Esse ofício de tecer e costurar
Quase que digo coser
Argentino que sou, o espanhol vem de primeira
Neste diário
Fui crescer
Vim ser quem sou
Meses depois, esta manhã voltei
E vi a página renovada
Antigos nomes de volta
Tempos estes de coser tempos a tempo em tempo
Contratempos
Inevitável
Descosturas descomposturas tortura tentar
Deter a passagem das horas
Que digo?
Os instantes passam e com eles nós passamos
Para onde?
Para onde estávamos, mas de novas maneiras
Eternizar é isto, ou pode ser isto
Se soubermos que não sabemos se haverá amanhã ou mais tarde esta tarde
Morte próxima e volta
Voltar, volver
Sempre volver a seguir
Uma luz lá no alto ou ao lado ou adentro
Passos passam e seguem e volto e sigo e volta e meia me perco e te perco
E paciência me falta ciência para saber que ser é estar sendo.

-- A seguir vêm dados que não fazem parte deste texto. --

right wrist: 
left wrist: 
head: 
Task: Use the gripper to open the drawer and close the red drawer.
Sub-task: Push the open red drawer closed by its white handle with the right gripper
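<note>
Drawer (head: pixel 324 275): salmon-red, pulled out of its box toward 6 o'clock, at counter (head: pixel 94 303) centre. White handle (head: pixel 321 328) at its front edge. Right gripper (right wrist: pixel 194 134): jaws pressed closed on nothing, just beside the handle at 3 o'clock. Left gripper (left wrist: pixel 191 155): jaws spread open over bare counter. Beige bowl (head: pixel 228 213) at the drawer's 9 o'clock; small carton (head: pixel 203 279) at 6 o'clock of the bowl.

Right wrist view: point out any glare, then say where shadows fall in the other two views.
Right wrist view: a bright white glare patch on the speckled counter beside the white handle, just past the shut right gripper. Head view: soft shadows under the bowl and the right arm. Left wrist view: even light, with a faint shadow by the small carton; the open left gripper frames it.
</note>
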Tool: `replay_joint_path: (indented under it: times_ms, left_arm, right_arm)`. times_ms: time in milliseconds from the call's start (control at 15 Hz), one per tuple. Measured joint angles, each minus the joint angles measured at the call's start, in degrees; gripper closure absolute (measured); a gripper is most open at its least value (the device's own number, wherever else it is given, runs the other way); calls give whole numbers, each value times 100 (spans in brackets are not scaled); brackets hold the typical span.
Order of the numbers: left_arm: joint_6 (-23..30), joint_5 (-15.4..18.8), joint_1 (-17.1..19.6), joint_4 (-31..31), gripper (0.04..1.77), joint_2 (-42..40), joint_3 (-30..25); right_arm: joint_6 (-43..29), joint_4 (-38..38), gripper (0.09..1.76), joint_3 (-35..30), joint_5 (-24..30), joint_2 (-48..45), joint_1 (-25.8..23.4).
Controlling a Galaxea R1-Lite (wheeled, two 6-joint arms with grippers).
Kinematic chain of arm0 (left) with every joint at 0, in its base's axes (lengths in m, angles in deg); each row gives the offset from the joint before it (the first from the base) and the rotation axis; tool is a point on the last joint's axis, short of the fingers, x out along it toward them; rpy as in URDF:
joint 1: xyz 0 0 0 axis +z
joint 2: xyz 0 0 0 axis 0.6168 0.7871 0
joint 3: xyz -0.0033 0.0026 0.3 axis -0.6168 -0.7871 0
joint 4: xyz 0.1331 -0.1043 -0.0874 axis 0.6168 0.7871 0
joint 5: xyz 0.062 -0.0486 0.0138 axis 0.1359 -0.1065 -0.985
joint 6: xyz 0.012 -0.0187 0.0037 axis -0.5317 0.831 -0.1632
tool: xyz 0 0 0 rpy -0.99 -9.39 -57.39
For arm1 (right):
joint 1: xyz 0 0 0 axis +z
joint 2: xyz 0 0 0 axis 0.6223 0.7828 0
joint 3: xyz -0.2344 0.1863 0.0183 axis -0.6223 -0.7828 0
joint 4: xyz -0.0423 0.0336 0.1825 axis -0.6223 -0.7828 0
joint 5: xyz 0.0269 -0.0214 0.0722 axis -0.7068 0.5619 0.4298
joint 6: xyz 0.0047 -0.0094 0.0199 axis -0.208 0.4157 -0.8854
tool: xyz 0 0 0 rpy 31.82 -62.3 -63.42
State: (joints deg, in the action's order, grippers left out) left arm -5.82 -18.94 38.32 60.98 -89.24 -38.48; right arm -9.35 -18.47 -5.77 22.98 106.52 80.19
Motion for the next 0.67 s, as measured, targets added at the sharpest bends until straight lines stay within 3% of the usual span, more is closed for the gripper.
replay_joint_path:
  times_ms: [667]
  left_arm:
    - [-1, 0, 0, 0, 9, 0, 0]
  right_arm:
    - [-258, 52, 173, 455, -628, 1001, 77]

Sociólogo, Terapeuta Comunitário, escritor. Vários dos meus livros estão disponíveis on line gratuitamente: https://consciencia.net/mis-libros-on-line-meus-livros/

Execelente estado de consciencia e sensibilidade sobre o passar do tempo. Uma forma de gerar comunhão e sentido do camunhar !
Agradeço mais este seu comentário precioso e preciso. Não existo sem esta relação com quem nos lê. Esta revista é um espaço de acolhimento e diálogo. Reconstrução da confiança. Projeção de um agir comunitário. Construção de um tecido solidário que nos fortaleça na nossa caminhada. Nestes temos em que muitas pessoas se fecham em si mesmas, se isolando do mundo em volta, a sua atitude dialógica é especialmente apreciada.